Phthaloyl glycine (2.79 g) was placed in a 100 mL round-bottom flask and then thionyl chloride (9.8 mL) was added. After adding one drop of dry triethylamine, the mixture was refluxed for 8 hours. Toluene (50 mL) was added to the flask, and after distillation of toluene, the excess thionyl chloride was removed. The resulting acyl chloride was used directly for the next step.
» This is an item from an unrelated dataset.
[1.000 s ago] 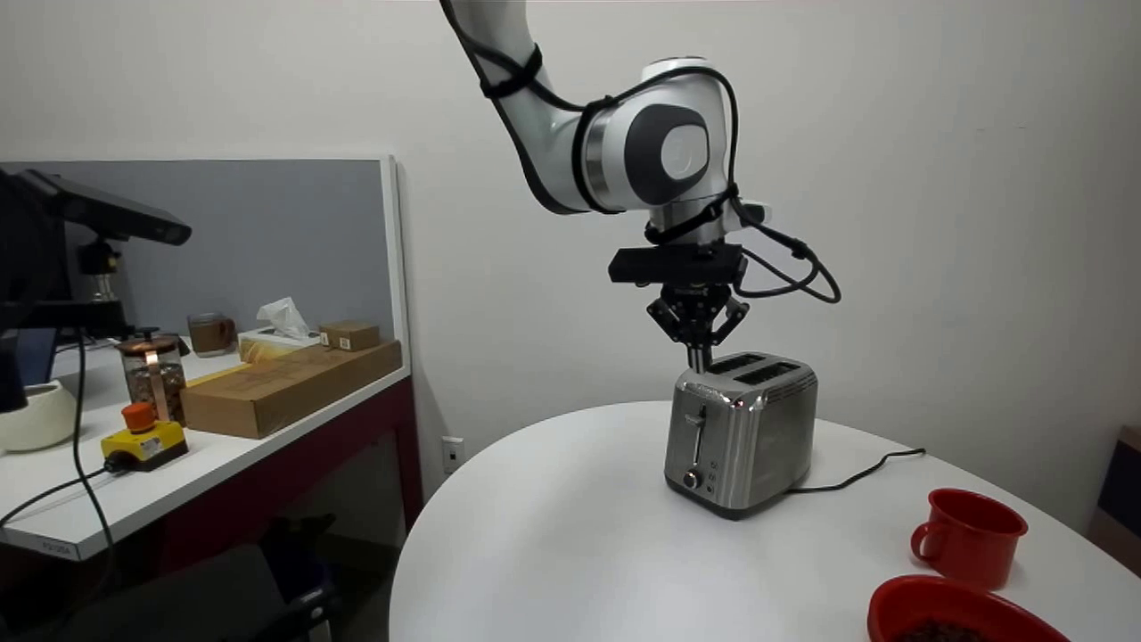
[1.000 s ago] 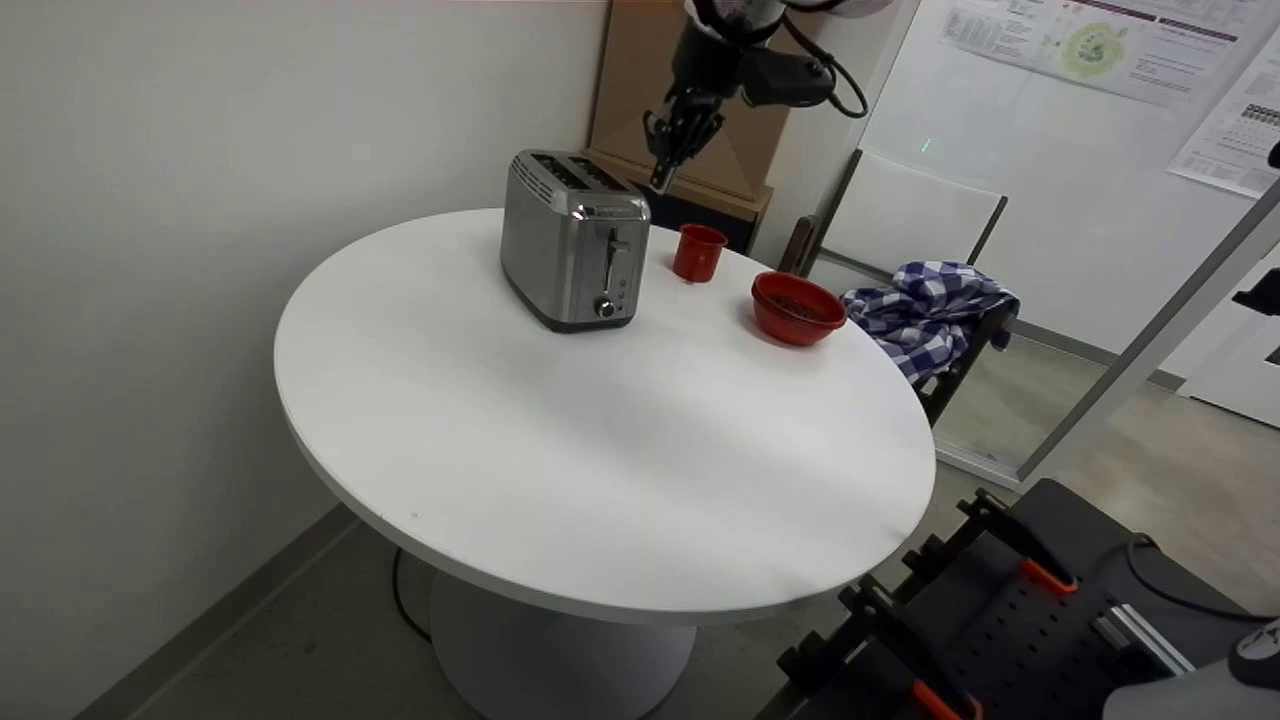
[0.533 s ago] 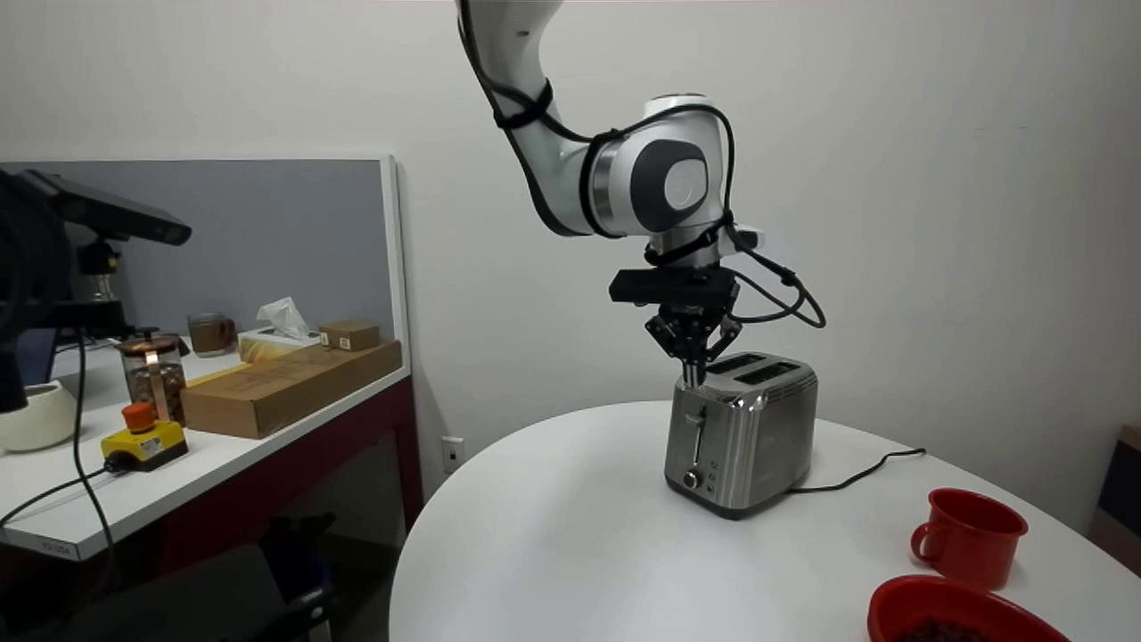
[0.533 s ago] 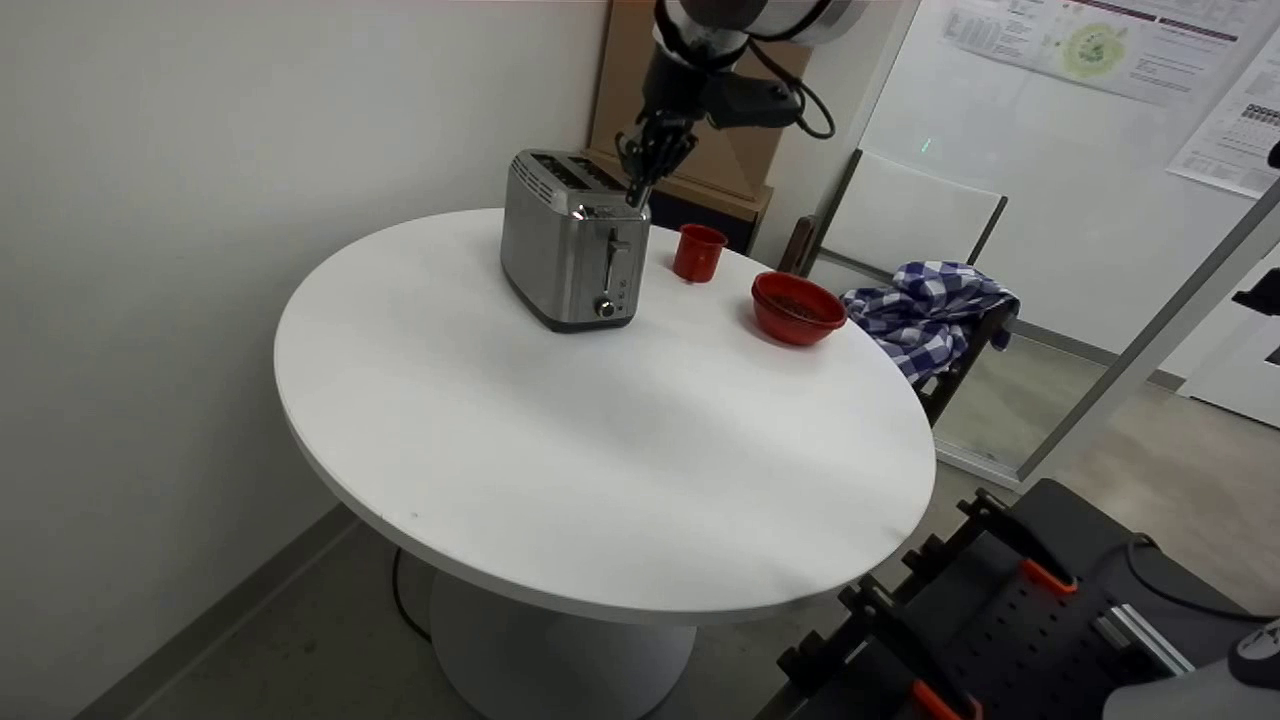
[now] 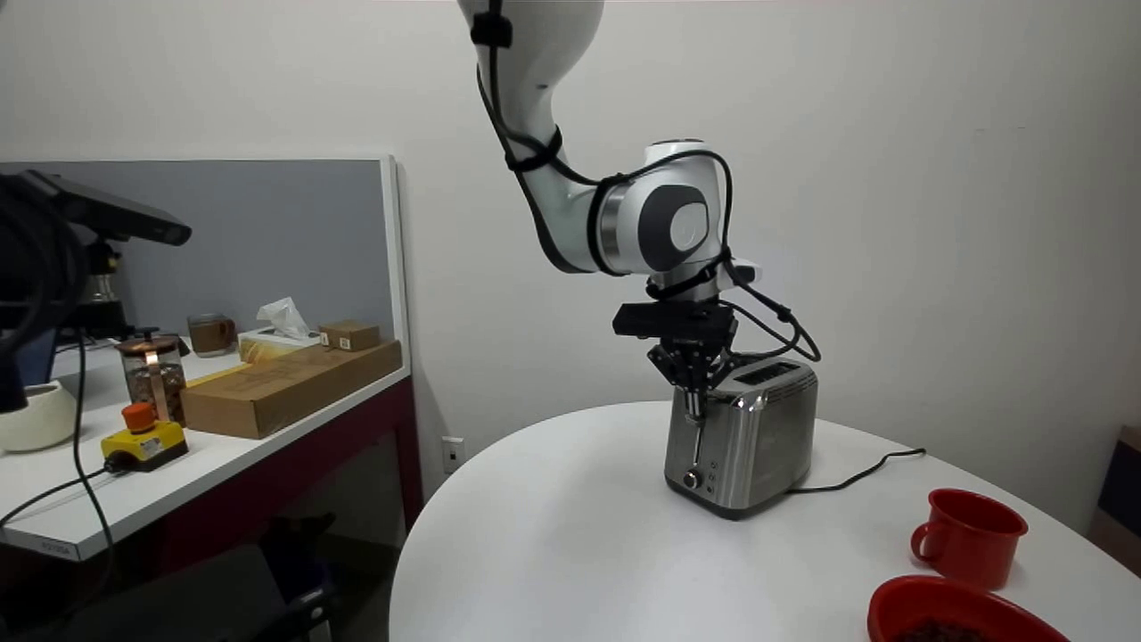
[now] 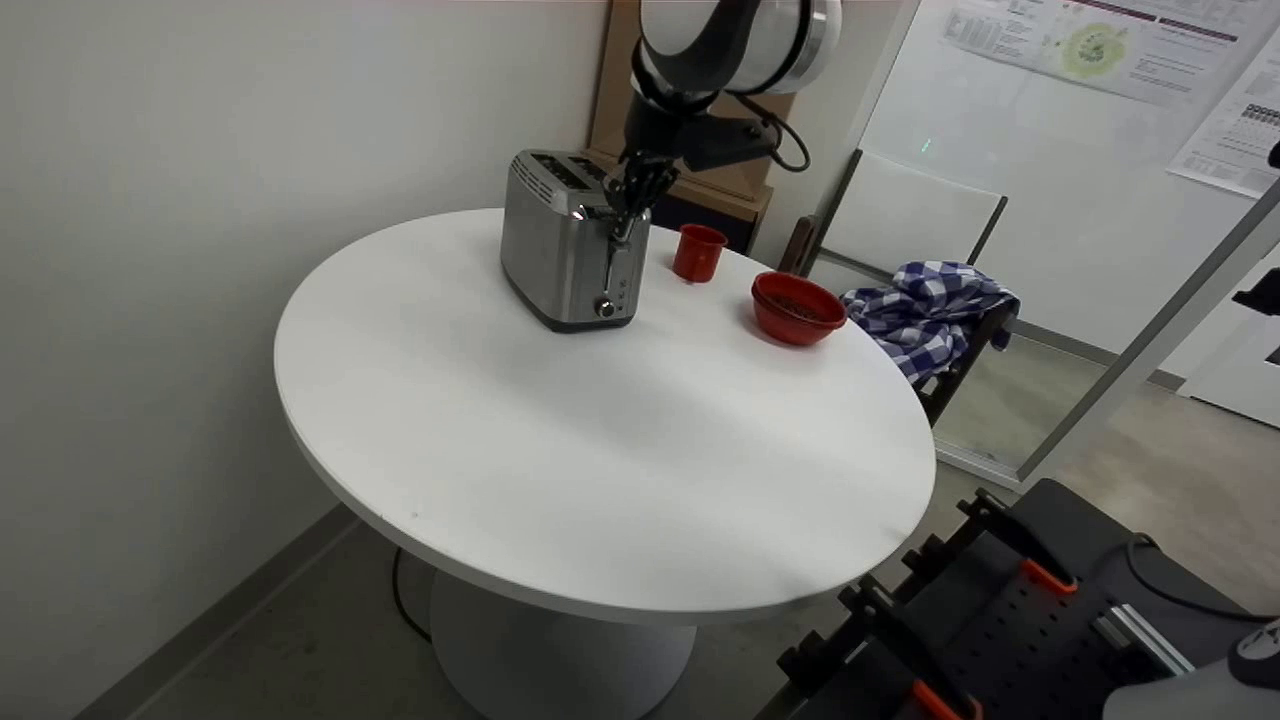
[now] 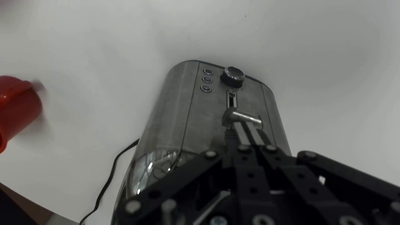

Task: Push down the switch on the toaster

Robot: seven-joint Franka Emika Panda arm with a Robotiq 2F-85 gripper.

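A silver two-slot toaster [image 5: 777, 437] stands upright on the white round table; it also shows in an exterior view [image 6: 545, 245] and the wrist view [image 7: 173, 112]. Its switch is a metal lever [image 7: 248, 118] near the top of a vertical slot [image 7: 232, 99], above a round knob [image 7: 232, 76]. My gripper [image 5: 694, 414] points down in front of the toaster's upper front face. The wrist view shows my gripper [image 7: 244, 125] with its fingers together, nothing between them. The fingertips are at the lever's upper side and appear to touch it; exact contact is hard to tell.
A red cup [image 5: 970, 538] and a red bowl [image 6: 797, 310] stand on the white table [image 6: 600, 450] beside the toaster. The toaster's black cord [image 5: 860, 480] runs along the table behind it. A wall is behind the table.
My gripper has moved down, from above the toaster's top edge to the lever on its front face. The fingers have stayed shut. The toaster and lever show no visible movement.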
Step 2. Reaction of the acyl chloride produced in Step1 with anthranilic acid:

Chloroform (40 mL) was placed in a 100 mL two-neck round-bottom flask and anthranilic acid (1.87 g) was added. After the addition of triethylamine (1.8 mL) to the mixture, the acyl chloride from step 1 (0.0136 mole, dissolved in a small amount of toluene and 10 mL of chloroform) was introduced dropwise. The solution was stirred for 8 hours at room temperature and then washed three times with distilled water. After vacuum evaporation, the resulting acid amide product 3 (systematic name: 2-[2-(1,3-dioxo-1,3-dihydroisoindol-2-yl)-acetylamino]benzoic acid) was recrystallized from ether. Yield = 80 %; melting point = 278-279 °C (lit. [29]: 256-258 °C); IR: 1771, 1713, 1660 and 2365-3280 cm^-1.
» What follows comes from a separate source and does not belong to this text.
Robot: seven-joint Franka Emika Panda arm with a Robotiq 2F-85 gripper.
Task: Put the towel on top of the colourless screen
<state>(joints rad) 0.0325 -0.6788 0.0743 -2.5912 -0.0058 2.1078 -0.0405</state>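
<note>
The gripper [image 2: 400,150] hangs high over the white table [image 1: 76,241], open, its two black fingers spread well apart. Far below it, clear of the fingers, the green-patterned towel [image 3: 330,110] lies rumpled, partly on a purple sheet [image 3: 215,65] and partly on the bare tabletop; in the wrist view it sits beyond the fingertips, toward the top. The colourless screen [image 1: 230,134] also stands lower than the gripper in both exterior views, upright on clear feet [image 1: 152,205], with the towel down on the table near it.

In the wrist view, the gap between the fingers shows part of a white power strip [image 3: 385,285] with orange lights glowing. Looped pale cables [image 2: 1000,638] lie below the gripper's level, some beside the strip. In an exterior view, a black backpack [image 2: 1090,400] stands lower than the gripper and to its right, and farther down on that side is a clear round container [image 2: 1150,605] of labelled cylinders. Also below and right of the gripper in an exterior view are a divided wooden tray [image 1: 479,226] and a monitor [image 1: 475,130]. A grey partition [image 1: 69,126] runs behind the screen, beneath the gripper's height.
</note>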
Step 3. Reaction of the acid amide prepared in Step 2 with cyanuric chloride:

Toluene (50 mL) was placed in a 100 mL round-bottom flask. Then, the acid amide (1 g) and triethylamine (0.457 mL) were added to the flask. While stirring the solution with a magnetic stirrer, cyanuric chloride (0.553 g) was introduced over ten minutes and then the solution was refluxed for one week. The solution was cooled to room temperature, washed three times with a saturated solution of bicarbonate (50 mL) and then with distilled water (50 mL). Finally the organic phase was dried over magnesium sulfate and after filtration, the toluene evaporated under vacuum. The resulting crystals of 2-(N-phthaloylmethyl)-4H-3,1-benzoxazin-4-one (4) (systematic name: 2-(4-oxo-4H-benzo[d][1,3]-oxazin-2-ylmethyl)-isoindole-1,3-dione) were collected and recrystalized from ether. Yield = 60 % (45% overall); melting point = 261-263 °C (lit. [22]: 235-240 °C); IR: 1766, 1711 and 1647 cm^-1; ¹H‑NMR (CDCl₃): 4.90 (s, CH₂,), 7.38 - 8.82 (m, Ar-H); Anal. Calcd for C₁₇H₁₀N₂O₄(306.29): C, 66.67; H, 3.26; N, 9.15; O, 20.91. Found: C, 66.61; H, 3.29; N, 9.10; O, 20.99%.